> _The task_
Leave the pictures out while you restate every entry below word for word.

> _The records_
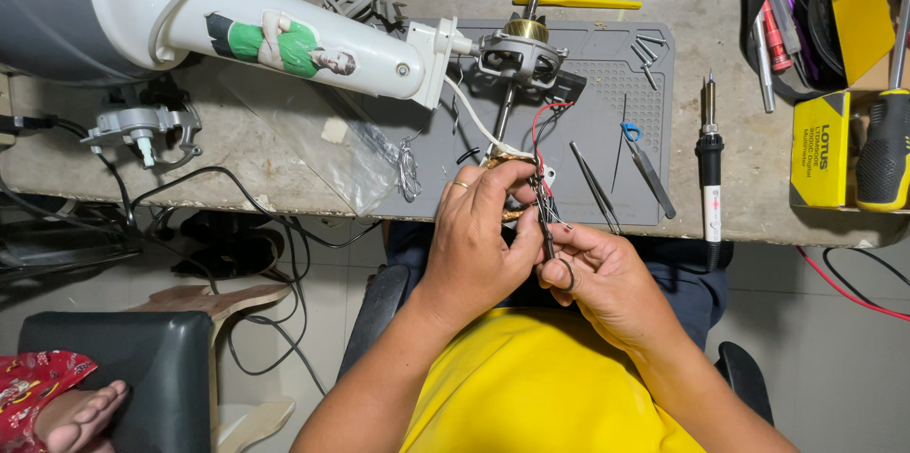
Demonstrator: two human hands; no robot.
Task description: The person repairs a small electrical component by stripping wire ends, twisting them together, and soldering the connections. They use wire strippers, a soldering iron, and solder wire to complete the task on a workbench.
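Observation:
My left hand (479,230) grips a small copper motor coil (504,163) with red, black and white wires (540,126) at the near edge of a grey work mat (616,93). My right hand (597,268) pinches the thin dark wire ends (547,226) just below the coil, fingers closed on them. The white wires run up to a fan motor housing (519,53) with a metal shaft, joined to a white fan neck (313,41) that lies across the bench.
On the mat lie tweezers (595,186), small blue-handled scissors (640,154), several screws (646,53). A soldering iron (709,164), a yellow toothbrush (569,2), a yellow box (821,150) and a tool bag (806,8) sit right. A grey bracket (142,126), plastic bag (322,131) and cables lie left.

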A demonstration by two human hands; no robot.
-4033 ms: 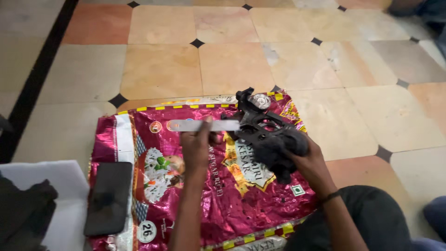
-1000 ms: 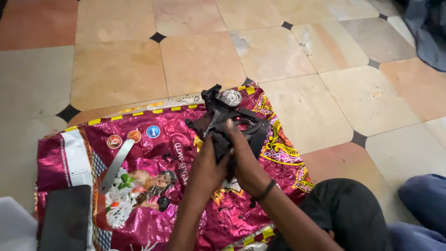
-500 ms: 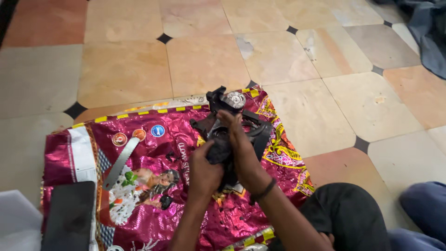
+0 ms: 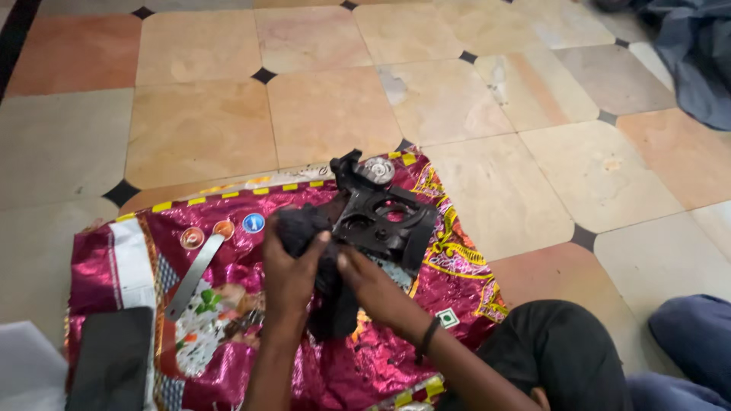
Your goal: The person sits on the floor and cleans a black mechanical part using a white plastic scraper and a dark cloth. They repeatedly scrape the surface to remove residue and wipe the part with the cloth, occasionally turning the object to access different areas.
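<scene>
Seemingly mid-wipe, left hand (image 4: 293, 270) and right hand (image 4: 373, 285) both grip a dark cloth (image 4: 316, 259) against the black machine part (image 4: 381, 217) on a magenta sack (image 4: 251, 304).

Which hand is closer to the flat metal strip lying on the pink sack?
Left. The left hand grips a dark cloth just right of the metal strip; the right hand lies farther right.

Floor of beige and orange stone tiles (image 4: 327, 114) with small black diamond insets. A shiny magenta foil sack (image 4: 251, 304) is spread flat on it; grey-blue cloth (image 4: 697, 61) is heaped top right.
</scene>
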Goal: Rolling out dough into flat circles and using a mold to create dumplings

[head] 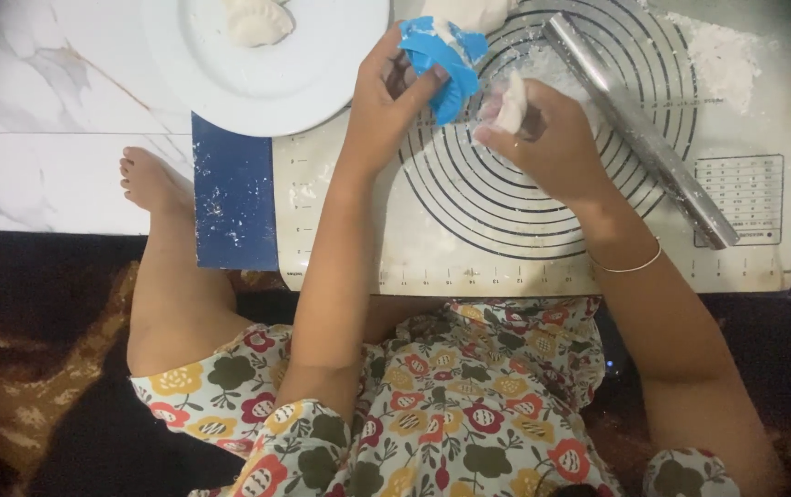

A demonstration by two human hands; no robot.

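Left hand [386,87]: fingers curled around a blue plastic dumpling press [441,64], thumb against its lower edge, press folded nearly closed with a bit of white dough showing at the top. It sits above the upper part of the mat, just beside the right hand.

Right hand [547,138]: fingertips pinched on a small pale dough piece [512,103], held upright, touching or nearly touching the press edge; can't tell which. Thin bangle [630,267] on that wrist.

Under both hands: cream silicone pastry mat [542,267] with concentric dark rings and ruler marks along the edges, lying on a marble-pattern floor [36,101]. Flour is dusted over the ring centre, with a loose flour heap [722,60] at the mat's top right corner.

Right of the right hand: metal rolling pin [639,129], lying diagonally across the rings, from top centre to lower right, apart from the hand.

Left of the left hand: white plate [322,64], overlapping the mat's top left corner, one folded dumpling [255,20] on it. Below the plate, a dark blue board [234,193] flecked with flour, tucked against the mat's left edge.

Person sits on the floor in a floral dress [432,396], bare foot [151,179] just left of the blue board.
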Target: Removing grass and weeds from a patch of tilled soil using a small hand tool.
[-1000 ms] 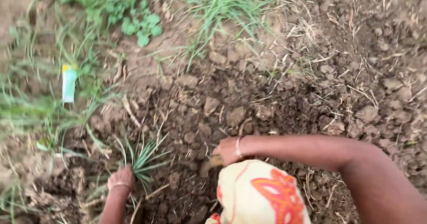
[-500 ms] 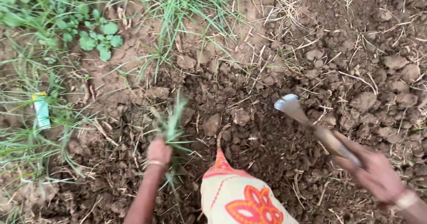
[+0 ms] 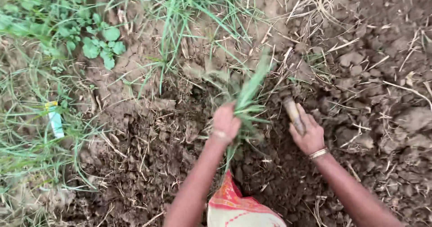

> _Solution for this task_
Demonstrator: two human hands; no robot.
Task description: The person repairs a small electrical component by stripping wire ends, twisting them together, and soldering the connections. They use wire strippers, a soldering iron, and solder wire to complete the task on a workbench.
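Observation:
My left hand (479,230) grips a small copper motor coil (504,163) with red, black and white wires (540,126) at the near edge of a grey work mat (616,93). My right hand (597,268) pinches the thin dark wire ends (547,226) just below the coil, fingers closed on them. The white wires run up to a fan motor housing (519,53) with a metal shaft, joined to a white fan neck (313,41) that lies across the bench.
On the mat lie tweezers (595,186), small blue-handled scissors (640,154), several screws (646,53). A soldering iron (709,164), a yellow toothbrush (569,2), a yellow box (821,150) and a tool bag (806,8) sit right. A grey bracket (142,126), plastic bag (322,131) and cables lie left.
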
A demonstration by two human hands; no robot.
-4033 ms: 
-1000 ms: 
-500 ms: 
+0 ms: 
Your goal: The person sits on the floor and cleans a black mechanical part using a white plastic scraper and a dark cloth. They repeatedly scrape the surface to remove residue and wipe the part with the cloth, occasionally turning the object to access different areas.
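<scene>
Seemingly mid-wipe, left hand (image 4: 293, 270) and right hand (image 4: 373, 285) both grip a dark cloth (image 4: 316, 259) against the black machine part (image 4: 381, 217) on a magenta sack (image 4: 251, 304).

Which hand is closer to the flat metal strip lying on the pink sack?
Left. The left hand grips a dark cloth just right of the metal strip; the right hand lies farther right.

Floor of beige and orange stone tiles (image 4: 327, 114) with small black diamond insets. A shiny magenta foil sack (image 4: 251, 304) is spread flat on it; grey-blue cloth (image 4: 697, 61) is heaped top right.
</scene>
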Goal: Rolling out dough into flat circles and using a mold to create dumplings

[head] 

A demonstration by two human hands; no robot.

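Left hand [386,87]: fingers curled around a blue plastic dumpling press [441,64], thumb against its lower edge, press folded nearly closed with a bit of white dough showing at the top. It sits above the upper part of the mat, just beside the right hand.

Right hand [547,138]: fingertips pinched on a small pale dough piece [512,103], held upright, touching or nearly touching the press edge; can't tell which. Thin bangle [630,267] on that wrist.

Under both hands: cream silicone pastry mat [542,267] with concentric dark rings and ruler marks along the edges, lying on a marble-pattern floor [36,101]. Flour is dusted over the ring centre, with a loose flour heap [722,60] at the mat's top right corner.

Right of the right hand: metal rolling pin [639,129], lying diagonally across the rings, from top centre to lower right, apart from the hand.

Left of the left hand: white plate [322,64], overlapping the mat's top left corner, one folded dumpling [255,20] on it. Below the plate, a dark blue board [234,193] flecked with flour, tucked against the mat's left edge.

Person sits on the floor in a floral dress [432,396], bare foot [151,179] just left of the blue board.
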Target: Removing grass and weeds from a patch of tilled soil using a small hand tool.
[-1000 ms] 
[-500 ms] 
[+0 ms] 

This finishes the exercise.